Il ministro egiziano del Petrolio e delle Risorse Minerali Karim Badawi ha annunciato piani per trivellare 480 pozzi esplorativi di petrolio e gas con 5,7 miliardi di dollari di investimenti nei prossimi cinque anni. L'iniziativa mira a invertire il calo della produzione di gas naturale e a raggiungere l'autosufficienza nel greggio. Badawi ha parlato alla 9a Conferenza sull'Energia Al-Ahram.

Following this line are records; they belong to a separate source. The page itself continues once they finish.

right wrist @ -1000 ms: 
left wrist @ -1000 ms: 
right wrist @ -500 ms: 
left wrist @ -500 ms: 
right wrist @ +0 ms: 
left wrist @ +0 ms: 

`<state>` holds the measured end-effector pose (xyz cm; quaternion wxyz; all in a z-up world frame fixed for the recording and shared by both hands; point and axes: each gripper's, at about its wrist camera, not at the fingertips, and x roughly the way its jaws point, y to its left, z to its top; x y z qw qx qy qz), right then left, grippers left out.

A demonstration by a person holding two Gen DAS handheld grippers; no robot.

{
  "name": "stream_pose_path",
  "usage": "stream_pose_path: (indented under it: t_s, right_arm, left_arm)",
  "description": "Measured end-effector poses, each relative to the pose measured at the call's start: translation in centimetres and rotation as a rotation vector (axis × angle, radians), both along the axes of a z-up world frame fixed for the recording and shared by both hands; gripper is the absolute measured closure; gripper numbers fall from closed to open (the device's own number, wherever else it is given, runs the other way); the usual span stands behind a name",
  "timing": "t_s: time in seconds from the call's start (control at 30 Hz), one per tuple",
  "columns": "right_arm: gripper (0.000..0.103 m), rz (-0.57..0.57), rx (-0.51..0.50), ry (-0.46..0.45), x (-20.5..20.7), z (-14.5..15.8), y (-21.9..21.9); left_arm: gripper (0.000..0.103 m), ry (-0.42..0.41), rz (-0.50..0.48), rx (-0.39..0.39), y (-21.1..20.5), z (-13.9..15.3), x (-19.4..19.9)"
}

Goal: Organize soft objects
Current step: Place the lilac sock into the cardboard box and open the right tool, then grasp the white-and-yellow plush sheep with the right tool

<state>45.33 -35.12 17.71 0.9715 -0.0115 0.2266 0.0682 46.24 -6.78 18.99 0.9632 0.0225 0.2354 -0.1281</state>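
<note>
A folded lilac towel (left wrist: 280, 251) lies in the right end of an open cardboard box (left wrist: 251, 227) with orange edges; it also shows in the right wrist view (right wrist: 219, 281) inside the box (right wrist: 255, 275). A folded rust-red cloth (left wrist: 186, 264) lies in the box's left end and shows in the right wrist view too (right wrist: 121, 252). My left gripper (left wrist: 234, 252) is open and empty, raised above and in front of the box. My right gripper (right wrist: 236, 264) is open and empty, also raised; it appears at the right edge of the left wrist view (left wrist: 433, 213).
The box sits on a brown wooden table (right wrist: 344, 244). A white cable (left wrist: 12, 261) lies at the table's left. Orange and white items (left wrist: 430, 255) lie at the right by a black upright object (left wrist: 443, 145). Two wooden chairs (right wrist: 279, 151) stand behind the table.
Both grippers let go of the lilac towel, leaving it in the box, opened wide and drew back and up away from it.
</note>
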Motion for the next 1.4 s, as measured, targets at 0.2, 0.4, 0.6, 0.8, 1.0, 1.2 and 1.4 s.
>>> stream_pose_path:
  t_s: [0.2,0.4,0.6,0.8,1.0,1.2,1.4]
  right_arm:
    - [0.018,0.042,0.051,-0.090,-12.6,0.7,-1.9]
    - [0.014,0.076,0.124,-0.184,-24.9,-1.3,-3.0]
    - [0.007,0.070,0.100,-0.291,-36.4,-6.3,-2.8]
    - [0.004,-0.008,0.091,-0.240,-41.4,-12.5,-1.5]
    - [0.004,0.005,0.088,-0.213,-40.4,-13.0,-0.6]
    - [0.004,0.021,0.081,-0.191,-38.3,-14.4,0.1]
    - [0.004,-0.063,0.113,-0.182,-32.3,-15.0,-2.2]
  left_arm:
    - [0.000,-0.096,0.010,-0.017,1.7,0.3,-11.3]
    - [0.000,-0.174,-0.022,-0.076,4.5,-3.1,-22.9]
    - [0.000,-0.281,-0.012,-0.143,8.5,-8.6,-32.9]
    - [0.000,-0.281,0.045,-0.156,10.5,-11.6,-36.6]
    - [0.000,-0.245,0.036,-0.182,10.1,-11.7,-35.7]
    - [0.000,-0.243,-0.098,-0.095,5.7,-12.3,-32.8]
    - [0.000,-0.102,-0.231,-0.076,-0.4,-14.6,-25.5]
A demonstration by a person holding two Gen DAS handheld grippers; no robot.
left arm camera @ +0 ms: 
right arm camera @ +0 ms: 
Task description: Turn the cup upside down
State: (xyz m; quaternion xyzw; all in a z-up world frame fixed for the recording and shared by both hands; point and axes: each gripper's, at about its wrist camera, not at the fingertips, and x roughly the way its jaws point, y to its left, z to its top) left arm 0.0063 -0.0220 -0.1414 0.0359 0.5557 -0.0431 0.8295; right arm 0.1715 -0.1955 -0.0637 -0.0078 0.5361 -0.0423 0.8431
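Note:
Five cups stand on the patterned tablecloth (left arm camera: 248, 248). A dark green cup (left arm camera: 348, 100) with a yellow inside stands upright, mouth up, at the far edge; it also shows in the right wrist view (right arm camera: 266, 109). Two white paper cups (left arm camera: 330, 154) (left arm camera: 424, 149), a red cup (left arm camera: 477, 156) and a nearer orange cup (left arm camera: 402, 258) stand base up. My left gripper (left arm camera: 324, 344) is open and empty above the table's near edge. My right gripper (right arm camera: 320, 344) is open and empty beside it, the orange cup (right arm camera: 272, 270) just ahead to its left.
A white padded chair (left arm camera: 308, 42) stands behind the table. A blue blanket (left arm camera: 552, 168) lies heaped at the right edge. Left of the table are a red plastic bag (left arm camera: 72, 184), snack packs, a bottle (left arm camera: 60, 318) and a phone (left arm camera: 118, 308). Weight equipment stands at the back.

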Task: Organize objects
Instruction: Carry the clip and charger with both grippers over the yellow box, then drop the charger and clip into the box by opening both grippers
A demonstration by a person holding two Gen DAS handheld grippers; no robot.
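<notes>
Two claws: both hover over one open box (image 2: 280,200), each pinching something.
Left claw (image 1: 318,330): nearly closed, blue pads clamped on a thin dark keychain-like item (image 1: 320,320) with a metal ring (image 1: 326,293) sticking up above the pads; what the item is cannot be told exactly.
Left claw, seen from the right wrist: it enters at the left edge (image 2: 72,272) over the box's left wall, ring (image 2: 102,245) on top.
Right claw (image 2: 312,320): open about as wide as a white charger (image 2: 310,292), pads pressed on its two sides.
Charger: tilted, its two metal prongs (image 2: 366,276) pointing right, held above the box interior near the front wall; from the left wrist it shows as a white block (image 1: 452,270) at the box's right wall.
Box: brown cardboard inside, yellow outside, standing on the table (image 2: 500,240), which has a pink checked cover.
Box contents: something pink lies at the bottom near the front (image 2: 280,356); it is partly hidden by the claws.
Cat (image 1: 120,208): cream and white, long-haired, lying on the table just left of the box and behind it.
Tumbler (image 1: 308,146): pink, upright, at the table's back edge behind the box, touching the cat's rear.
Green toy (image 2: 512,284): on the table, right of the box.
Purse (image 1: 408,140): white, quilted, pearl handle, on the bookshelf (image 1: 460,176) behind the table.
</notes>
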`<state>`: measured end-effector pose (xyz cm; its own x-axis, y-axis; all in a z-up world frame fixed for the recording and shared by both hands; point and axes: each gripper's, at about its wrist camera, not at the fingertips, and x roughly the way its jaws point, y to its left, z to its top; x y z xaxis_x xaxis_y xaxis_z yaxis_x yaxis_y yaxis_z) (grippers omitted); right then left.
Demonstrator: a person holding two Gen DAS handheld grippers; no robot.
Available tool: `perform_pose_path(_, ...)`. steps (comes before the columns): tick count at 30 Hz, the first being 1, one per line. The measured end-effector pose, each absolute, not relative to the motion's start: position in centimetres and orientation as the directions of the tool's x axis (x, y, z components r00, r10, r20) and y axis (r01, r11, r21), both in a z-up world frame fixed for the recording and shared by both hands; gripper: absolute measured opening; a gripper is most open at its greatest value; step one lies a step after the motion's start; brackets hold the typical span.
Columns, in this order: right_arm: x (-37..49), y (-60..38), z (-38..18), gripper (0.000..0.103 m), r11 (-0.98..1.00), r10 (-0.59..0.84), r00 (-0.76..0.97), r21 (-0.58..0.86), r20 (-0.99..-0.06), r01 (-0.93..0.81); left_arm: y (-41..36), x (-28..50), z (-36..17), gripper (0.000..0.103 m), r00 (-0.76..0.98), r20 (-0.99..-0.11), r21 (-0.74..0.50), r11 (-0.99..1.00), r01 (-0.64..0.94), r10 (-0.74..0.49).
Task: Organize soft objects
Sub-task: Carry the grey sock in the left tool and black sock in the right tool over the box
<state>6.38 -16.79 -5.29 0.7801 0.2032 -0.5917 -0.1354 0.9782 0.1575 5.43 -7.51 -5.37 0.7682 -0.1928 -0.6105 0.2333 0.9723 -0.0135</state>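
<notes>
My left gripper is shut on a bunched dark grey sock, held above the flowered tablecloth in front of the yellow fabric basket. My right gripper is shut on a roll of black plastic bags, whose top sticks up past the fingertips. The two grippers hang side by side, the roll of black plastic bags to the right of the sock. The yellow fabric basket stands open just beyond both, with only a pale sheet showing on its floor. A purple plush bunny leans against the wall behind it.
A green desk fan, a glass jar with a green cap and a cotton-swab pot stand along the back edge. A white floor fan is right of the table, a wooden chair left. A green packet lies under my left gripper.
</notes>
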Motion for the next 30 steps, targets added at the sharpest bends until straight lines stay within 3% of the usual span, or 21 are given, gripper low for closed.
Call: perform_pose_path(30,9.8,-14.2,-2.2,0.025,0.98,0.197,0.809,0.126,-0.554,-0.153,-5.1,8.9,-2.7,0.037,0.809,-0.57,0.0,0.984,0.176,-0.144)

In una mossa per rafforzare la produzione energetica, Badawi ha dichiarato che il settore petrolifero sta passando dal declino alla stabilità, con obiettivi di aumento graduale della produzione di gas per la prima volta in quattro anni. Il programma di esplorazione include la trivellazione di 101 pozzi nel 2026, insieme a survey sismiche ampliati che coprono 100.000 chilometri quadrati nel Deserto Occidentale e 95.000 chilometri quadrati nel Mediterraneo Orientale utilizzando la tecnologia Ocean Bottom Node (OBN).

Il ministro ha evidenziato importanti impegni di capitale da parte di partner internazionali: l'italiana Eni prevede 8 miliardi di dollari, BP 5 miliardi di dollari e Archius 3,7 miliardi di dollari per sviluppare risorse di petrolio e gas. Il governo mira anche all'autosufficienza nel greggio entro cinque anni attraverso incentivi agli investimenti e nuove tecnologie di produzione.

Nell'ambito della strategia energetica nazionale, l'Egitto punta a portare la quota di energie rinnovabili nella produzione di elettricità al 42% entro il 2030, consentendo al gas naturale di supportare industrie ad alto valore aggiunto come la petrolchimica e i fertilizzanti per incrementare le esportazioni. Sulla transizione alle energie verdi, i piani includono la riduzione della dipendenza dai combustibili tradizionali e investimenti in carburante aviation sostenibile (SAF), ammoniaca verde e bioetanolo. Le misure di efficienza hanno già tagliato le emissioni di carbonio di 1,4 milioni di tonnellate. Badawi ha anche notato riforme nel settore minerario, inclusa un'indagine geofisica aerea nazionale per attrarre aziende globali alle riserve minerarie dell'Egitto.